__WHAT YOU HAVE TO DO__
Copy every line in the listing that contains "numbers".

__DATA__
============

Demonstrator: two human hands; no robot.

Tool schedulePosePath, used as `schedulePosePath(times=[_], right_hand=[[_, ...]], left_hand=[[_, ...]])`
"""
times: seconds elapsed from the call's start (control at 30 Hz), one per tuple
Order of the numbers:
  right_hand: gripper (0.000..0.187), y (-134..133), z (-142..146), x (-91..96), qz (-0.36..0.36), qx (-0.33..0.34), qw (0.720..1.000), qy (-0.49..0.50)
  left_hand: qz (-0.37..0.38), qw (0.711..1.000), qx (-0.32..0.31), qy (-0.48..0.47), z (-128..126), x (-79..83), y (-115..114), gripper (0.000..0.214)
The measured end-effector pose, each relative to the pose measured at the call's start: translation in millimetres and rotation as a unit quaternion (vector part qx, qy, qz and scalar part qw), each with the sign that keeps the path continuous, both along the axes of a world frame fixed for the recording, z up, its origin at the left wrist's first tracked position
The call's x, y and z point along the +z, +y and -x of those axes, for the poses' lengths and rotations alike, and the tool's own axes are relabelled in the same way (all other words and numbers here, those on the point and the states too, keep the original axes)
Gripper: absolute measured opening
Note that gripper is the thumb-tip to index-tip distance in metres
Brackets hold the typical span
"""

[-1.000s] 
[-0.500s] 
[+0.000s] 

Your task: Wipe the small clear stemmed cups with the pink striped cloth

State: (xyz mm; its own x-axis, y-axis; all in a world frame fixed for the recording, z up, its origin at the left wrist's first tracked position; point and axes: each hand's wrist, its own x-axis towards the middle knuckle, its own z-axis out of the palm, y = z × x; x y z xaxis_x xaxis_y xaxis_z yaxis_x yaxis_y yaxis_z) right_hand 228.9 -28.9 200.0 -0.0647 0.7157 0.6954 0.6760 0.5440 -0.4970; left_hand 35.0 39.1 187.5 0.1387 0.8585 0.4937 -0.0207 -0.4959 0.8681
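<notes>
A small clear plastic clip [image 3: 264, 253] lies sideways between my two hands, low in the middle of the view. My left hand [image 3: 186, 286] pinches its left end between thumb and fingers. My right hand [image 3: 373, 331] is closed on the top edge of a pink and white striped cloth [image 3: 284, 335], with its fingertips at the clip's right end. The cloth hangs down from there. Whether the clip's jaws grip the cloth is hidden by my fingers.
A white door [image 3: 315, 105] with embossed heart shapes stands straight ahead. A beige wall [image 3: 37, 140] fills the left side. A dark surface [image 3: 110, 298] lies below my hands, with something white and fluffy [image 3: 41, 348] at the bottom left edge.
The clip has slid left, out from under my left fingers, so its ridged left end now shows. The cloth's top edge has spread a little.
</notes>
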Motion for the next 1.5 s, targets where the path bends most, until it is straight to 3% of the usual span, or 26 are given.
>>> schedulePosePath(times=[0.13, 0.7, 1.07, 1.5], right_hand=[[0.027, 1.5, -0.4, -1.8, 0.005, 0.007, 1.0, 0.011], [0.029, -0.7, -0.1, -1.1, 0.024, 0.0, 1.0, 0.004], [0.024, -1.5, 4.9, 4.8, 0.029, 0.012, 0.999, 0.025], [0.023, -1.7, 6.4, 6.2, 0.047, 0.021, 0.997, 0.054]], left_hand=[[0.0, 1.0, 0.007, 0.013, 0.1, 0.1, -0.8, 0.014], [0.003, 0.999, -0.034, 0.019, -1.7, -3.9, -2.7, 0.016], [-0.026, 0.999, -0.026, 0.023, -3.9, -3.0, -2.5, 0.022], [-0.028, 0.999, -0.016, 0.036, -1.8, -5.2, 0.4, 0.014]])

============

__ANSWER SECTION__
Order of the numbers:
The call's x, y and z point along the +z, +y and -x of those axes, for the poses' lengths and rotations alike, and the tool's own axes are relabelled in the same way (all other words and numbers here, those on the point and the states too, keep the original axes)

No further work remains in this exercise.